Onun muhiti ab-ı hayat fışkıran, mutluluk ve sevinç veren, hayatın anlamını öğreten bir bahçe. Onun bulunduğu yer, ümidin, sevincin, en iyi beklentilerin yeşerdiği yerdir. Onunla birlikte olmak korkuyu, ümitsizliği, ye’si götürür; yerine umut aşılar. Onunla birlikte olmak onun renginden, kokusundan, gülümsemesinden etkilenmeyi beraberinde getirir.

Heyhat, yaramaz insanlar yıkmaya devam ediyorlar. Yaramaz adamlar çevrelerini, hatta yeryüzünü kirletmeye devam ediyorlar. Yeryüzünü gül kokusundan mahrum edip, ortalığı necis kokularla doldurmaya devam ediyorlar.

Onu bilmeyenler gül kokusunu da, gül rengini de bilmiyorlar. Bilmedikleri için de hasım oluyorlar. Onu gül kokusundan mahrum kalanlar, Ona ve Onun mesajına engel olmaya kalkışırlar. Güzelliklerle, gül kokusuyla, gül rengiyle mücadele ederler. 

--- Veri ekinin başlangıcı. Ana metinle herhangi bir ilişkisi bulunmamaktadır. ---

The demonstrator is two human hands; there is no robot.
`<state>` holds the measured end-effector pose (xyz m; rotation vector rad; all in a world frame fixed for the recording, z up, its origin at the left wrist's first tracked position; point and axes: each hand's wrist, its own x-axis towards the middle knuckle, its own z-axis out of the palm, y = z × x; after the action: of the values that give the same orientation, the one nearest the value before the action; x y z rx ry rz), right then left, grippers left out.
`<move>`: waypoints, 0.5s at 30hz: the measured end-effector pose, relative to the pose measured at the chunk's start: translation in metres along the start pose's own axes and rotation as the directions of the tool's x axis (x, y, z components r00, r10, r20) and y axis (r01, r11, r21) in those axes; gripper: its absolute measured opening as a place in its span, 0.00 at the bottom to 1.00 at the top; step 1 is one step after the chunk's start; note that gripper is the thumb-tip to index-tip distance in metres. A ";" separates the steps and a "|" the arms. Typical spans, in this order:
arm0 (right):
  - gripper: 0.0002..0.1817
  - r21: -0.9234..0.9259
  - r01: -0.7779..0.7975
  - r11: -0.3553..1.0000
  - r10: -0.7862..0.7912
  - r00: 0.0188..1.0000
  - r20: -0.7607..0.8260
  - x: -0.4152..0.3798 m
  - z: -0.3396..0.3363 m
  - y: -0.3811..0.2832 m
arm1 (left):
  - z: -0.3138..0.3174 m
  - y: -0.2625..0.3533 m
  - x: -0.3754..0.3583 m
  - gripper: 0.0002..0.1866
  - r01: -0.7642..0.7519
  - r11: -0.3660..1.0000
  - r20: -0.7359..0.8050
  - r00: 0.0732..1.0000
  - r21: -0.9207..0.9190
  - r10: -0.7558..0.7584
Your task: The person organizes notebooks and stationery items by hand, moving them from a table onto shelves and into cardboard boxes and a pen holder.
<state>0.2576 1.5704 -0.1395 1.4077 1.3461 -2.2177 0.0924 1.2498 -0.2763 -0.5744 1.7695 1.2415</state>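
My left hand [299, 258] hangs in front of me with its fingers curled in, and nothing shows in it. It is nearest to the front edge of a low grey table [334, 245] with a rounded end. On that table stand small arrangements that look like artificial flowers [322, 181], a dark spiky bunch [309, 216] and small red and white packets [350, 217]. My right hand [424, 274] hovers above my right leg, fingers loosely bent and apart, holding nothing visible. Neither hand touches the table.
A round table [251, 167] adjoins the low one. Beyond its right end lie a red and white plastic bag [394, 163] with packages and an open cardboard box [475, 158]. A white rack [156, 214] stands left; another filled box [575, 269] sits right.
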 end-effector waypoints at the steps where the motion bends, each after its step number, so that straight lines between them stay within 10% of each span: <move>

O Gülü tanımayanlar, onunla birlikte bahçelerin, çevrenin ve evlerin gülistana döneceğini bilmiyorlar. Onunla birlikte bir gülşene kavuşacaklarından haberleri yok. Ona kavuşunca renklerin en güzeline, kokuların en şahanesine kavuşacaklarını öğrenemiyorlar.

Kör bir cehaletin, inatçı bir bilmezliğin, körolası bir bağnazlığın kurbanlarıdır onlar. İnadına inadı gidiyorlar. Ne gülü tanımayı, ne de gül kokusu denemeyi düşünmüyorlar.

Halbuki çağımız, çevremiz ve kurak yüreklerimiz, o güle, o gülün kokusuna, o gülün renklerine ne kadar da muhtaç...

Halbuki çevremizi öylesine necis kokular işgal etti ki, etkisinden ta yüreklerimiz sızlıyor, ciğerimiz yanıyor, başımız dönüyor.

Halbuki necis insanlar hayatı ve yürekleri kirletmeye devam ediyorlar. Üstelik kiri, pası, pis olan şeyleri temiz, çağdaş, yeni ve güzel diye propaganda ediyorlar.

O gülü sevenler, ondan aldıkları rengi ve kokuyu evlere, sokaklara, yani günümüze, hayatın her alanına taşımak durumundadırlar. Böylece belki de yaramazların yaydığı necis kokuların etkisi azalır. Belki de yaramazların kararttığı dünyamızda gül renkleri yeniden görülür.

O Gülü sevenler ona benzer gül yetiştirsinler. Sonra da onları hayata salsınlar. Ki hayatımızda o gülün kokusu duyulsun. Hayatımızda güzellikler görülsün.    

Gül aşkınız artsın, O Gül gülümseyişinizi çoğaltsın.